**Raw data**

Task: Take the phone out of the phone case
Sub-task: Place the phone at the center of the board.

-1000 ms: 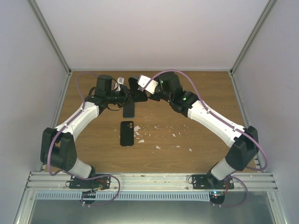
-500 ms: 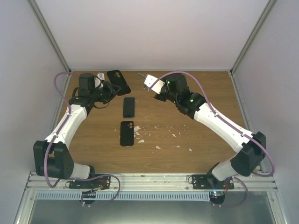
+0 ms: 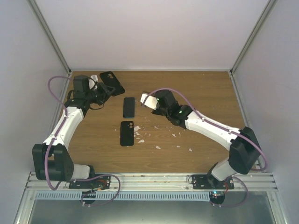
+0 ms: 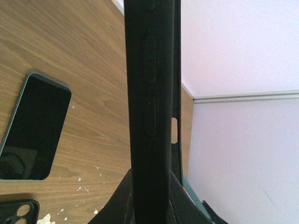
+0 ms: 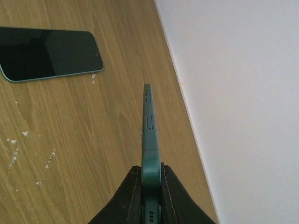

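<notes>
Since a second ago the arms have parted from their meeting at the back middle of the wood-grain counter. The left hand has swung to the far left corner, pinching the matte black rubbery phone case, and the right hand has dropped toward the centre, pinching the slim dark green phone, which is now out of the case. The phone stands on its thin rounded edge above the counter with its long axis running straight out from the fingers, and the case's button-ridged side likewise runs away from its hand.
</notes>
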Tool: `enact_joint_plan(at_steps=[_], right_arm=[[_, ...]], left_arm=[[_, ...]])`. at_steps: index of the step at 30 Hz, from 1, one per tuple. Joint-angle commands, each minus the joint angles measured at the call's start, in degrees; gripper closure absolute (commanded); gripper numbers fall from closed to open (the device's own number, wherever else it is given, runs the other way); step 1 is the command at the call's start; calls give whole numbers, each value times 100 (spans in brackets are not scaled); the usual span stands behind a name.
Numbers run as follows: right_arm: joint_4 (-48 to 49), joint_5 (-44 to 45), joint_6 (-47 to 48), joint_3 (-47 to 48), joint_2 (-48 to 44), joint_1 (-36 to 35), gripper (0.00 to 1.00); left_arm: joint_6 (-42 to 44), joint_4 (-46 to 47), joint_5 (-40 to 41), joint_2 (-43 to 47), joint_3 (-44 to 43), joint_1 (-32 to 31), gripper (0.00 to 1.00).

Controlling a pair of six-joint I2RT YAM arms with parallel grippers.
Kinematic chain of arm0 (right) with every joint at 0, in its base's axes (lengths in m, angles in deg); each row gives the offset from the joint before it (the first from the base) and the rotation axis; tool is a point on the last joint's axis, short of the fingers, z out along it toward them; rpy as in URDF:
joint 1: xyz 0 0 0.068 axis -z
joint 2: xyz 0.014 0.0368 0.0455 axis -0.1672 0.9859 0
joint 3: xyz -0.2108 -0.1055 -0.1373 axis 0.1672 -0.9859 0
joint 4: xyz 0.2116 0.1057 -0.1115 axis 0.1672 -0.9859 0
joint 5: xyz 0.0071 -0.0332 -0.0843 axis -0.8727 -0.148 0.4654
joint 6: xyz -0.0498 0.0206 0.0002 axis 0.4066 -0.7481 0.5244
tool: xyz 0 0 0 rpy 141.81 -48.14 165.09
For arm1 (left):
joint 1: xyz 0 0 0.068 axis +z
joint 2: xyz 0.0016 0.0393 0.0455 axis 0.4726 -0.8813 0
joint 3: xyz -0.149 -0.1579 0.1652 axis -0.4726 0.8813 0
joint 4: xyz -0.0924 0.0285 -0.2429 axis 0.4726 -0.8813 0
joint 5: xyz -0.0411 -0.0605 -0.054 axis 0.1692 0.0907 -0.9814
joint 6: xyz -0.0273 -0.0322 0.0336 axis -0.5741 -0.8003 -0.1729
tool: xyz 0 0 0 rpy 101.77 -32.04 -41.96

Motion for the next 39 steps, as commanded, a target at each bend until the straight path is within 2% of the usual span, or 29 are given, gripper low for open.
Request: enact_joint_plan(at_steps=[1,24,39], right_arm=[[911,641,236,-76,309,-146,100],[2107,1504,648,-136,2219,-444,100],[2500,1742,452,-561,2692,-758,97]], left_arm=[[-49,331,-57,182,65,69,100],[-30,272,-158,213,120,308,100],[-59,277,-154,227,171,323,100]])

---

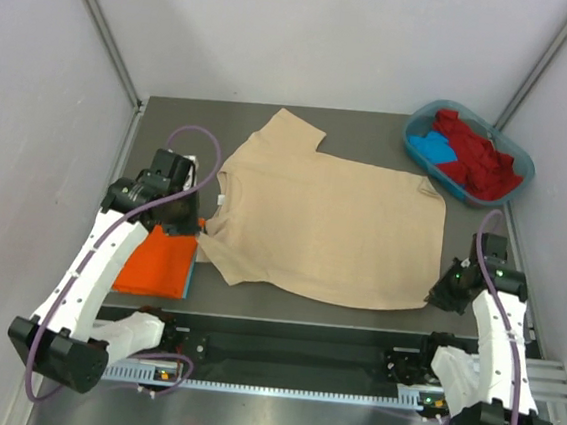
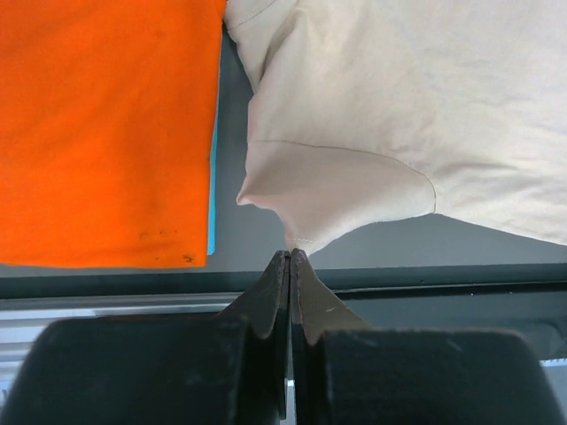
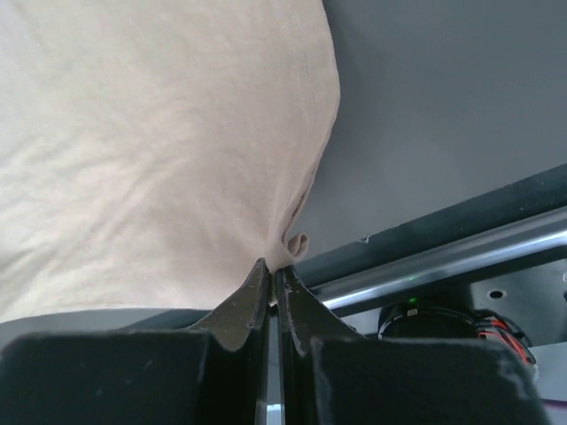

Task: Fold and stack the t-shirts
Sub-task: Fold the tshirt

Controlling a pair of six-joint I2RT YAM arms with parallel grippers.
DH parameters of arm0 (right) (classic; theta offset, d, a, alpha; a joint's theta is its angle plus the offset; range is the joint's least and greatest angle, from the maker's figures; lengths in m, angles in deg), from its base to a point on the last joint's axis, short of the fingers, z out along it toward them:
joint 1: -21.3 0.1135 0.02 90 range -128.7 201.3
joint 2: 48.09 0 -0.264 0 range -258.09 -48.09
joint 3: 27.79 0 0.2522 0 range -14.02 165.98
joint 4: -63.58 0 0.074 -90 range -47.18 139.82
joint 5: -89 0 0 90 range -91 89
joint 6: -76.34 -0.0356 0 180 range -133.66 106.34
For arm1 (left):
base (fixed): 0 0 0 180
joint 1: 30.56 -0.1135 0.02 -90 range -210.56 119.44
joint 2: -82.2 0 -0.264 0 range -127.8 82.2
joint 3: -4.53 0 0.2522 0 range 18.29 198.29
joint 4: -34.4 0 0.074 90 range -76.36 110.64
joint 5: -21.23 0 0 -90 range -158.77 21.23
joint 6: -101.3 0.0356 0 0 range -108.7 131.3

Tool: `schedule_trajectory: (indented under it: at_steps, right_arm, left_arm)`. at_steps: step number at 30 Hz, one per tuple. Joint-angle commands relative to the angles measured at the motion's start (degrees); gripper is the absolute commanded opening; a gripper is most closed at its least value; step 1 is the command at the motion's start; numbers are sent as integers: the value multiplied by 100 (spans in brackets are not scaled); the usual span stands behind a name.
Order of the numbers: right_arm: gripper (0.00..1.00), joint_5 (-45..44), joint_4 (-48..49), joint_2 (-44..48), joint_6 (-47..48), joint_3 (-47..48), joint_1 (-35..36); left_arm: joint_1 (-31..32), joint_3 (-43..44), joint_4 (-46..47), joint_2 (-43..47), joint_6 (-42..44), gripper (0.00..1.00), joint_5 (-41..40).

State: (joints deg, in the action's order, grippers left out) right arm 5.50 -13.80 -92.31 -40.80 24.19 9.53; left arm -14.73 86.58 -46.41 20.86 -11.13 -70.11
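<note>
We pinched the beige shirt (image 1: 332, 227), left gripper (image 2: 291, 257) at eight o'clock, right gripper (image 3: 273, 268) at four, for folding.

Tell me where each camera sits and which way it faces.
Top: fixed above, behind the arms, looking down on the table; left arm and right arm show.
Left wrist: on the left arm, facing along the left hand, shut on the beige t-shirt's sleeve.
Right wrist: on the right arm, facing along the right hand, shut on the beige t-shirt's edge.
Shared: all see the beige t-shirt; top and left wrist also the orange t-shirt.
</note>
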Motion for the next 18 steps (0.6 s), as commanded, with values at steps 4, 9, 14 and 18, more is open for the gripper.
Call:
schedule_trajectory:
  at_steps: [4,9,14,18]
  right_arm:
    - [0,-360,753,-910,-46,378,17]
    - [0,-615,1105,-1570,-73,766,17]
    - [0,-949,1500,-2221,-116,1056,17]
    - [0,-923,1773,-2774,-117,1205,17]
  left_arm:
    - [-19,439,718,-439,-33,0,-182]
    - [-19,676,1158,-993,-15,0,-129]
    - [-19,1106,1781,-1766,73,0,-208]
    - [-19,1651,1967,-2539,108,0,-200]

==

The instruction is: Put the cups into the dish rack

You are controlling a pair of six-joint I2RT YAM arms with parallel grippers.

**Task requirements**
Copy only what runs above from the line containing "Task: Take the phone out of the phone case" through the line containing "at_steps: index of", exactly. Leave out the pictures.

**Task result**
Task: Take the phone out of the phone case
Sub-task: Place the phone at the center of the board.

-1000 ms: 
-500 ms: 
+0 ms: 
+0 ms: 
+0 ms: 

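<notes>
Since a second ago the arms have parted from their meeting at the back middle of the wood-grain counter. The left hand has swung to the far left corner, pinching the matte black rubbery phone case, and the right hand has dropped toward the centre, pinching the slim dark green phone, which is now out of the case. The phone stands on its thin rounded edge above the counter with its long axis running straight out from the fingers, and the case's button-ridged side likewise runs away from its hand.
</notes>
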Tool: `enact_joint_plan(at_steps=[_], right_arm=[[_, ...]], left_arm=[[_, ...]])`. at_steps: index of the step at 30 Hz, from 1, one per tuple. Joint-angle commands, each minus the joint angles measured at the call's start, in degrees; gripper closure absolute (commanded); gripper numbers fall from closed to open (the device's own number, wherever else it is given, runs the other way); step 1 is the command at the call's start; calls give whole numbers, each value times 100 (spans in brackets are not scaled); the usual span stands behind a name.

What this exercise asked for has been supplied.